→ Assigned task: Within the material below, transcribe exactly the lines from the one holding "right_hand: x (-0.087" through the one holding "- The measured", keeping both ends and skipping the rest.

--

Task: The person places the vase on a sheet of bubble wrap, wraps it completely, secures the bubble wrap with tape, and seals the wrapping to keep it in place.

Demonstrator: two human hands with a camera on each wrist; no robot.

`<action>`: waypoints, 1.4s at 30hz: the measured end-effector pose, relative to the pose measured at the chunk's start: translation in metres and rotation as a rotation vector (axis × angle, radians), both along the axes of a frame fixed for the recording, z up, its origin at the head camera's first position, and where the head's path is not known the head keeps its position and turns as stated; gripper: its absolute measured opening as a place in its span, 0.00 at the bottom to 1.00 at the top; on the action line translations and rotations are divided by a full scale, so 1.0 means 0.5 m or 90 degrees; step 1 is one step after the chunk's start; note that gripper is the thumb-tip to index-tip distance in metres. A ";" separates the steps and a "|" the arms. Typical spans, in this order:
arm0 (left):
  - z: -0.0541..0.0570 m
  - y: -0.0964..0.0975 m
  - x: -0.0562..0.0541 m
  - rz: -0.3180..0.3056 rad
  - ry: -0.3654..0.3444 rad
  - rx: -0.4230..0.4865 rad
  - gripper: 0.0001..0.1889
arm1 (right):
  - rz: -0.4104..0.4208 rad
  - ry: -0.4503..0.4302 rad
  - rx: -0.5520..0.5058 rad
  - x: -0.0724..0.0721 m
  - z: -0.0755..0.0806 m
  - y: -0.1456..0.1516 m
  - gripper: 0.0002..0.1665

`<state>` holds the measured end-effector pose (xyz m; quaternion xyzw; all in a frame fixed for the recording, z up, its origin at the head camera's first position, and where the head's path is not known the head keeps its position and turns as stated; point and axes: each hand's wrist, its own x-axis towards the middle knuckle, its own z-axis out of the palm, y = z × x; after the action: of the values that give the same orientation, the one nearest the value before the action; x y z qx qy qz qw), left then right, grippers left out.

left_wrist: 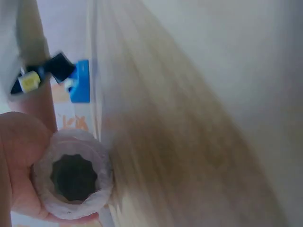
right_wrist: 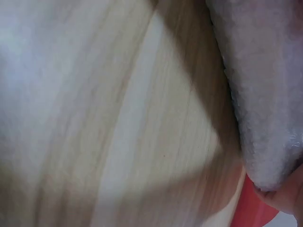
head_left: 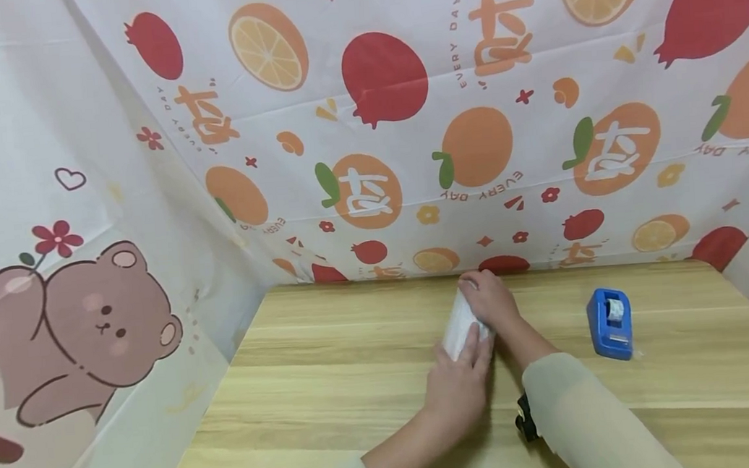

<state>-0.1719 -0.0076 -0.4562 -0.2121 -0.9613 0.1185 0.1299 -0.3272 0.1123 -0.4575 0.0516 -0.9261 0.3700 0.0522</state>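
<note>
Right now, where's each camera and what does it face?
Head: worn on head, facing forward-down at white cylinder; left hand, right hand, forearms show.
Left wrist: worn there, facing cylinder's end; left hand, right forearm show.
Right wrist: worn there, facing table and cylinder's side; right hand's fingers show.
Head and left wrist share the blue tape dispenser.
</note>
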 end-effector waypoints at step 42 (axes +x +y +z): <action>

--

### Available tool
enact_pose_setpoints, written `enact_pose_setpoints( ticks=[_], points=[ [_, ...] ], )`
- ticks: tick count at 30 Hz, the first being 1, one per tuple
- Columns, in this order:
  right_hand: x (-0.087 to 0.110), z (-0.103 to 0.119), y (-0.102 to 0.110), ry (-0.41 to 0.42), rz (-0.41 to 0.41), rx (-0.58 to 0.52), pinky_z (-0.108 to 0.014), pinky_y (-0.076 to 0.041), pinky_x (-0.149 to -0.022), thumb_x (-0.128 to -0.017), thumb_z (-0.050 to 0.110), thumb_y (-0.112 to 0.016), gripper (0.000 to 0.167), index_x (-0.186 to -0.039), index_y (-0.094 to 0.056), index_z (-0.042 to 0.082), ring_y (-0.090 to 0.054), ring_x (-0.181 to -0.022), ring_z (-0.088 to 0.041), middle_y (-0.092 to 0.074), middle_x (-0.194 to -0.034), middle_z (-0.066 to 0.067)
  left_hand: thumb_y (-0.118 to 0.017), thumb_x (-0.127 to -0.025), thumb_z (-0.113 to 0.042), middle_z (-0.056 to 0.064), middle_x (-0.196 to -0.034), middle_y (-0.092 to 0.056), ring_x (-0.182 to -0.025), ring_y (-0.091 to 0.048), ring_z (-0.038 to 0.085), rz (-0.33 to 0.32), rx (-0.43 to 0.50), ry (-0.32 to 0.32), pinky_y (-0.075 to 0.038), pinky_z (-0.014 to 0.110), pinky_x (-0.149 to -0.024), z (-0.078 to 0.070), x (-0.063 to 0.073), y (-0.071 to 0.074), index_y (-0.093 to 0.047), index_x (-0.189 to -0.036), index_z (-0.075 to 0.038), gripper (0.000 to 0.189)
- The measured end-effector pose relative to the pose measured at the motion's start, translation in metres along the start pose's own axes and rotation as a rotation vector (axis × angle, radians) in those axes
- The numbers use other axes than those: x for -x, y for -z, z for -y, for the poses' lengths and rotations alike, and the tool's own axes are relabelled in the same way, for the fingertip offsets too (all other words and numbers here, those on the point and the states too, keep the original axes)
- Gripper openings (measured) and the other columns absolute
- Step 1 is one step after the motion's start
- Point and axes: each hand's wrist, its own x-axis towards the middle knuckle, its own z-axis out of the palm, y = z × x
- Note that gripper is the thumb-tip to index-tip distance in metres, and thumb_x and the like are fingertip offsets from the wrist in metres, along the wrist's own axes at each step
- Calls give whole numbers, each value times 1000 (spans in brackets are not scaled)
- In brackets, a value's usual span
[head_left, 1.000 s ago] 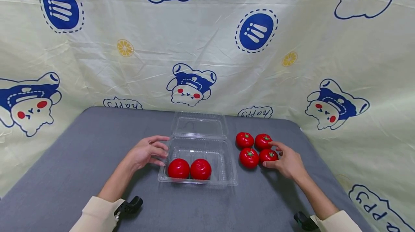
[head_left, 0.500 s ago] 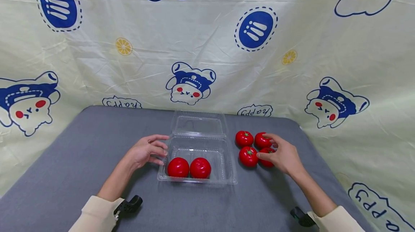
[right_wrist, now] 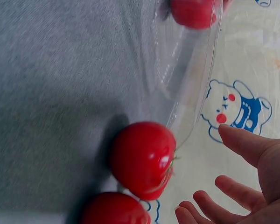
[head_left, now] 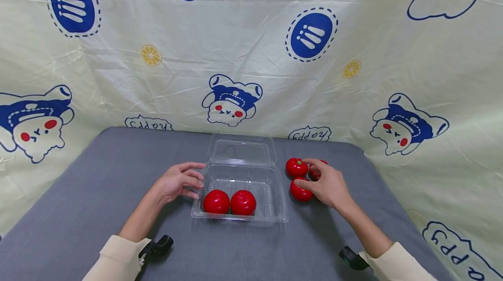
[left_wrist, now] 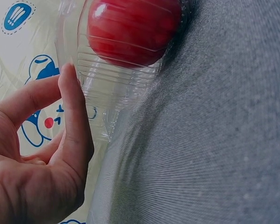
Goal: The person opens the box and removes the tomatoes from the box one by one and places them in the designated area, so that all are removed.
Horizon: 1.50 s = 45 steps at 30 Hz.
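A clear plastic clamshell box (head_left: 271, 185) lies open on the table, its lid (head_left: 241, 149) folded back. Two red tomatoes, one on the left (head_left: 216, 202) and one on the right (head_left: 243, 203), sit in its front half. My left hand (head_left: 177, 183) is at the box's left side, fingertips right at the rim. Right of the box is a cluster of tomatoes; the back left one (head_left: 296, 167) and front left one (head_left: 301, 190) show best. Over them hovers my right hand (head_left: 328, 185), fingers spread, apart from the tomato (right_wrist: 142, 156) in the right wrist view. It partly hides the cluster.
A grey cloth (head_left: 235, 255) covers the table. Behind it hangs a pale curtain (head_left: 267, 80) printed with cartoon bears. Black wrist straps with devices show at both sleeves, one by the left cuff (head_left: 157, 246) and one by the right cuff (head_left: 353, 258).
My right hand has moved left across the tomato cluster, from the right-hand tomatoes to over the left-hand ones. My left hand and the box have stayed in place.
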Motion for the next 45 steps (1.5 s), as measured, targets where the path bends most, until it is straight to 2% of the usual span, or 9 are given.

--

→ Output:
  right_hand: x (-0.087 to 0.110), z (-0.103 to 0.119), y (-0.102 to 0.110), ry (-0.41 to 0.42), rz (-0.41 to 0.41), rx (-0.58 to 0.52), pinky_z (-0.108 to 0.014), pinky_y (-0.076 to 0.041), pinky_x (-0.149 to -0.022), thumb_x (-0.128 to -0.017), thumb_z (-0.050 to 0.110), thumb_y (-0.112 to 0.016), gripper (0.000 to 0.167), index_x (-0.186 to -0.039), index_y (-0.094 to 0.056), index_z (-0.042 to 0.082), ring_y (-0.090 to 0.054), ring_x (-0.181 to -0.022), ring_z (-0.088 to 0.041), middle_y (-0.092 to 0.074), middle_x (-0.194 to -0.034), middle_z (-0.066 to 0.067)
  left_hand: thumb_y (-0.118 to 0.017), thumb_x (-0.127 to -0.025), thumb_z (-0.113 to 0.042), middle_z (-0.056 to 0.064), middle_x (-0.196 to -0.034), middle_y (-0.092 to 0.056), ring_x (-0.182 to -0.025), ring_y (-0.091 to 0.048), ring_z (-0.038 to 0.085), rz (-0.33 to 0.32), rx (-0.43 to 0.50), ry (-0.32 to 0.32), pinky_y (-0.075 to 0.038), pinky_z (-0.014 to 0.110), pinky_x (-0.149 to -0.024), z (-0.078 to 0.070), x (-0.063 to 0.073), y (-0.071 to 0.074), index_y (-0.093 to 0.047), index_x (-0.189 to -0.036), index_z (-0.075 to 0.038), gripper (0.000 to 0.189)
- The measured end-effector pose relative to the pose measured at the motion's start, translation in metres along the start pose's own axes and rotation as a rotation vector (axis × angle, radians) in those axes

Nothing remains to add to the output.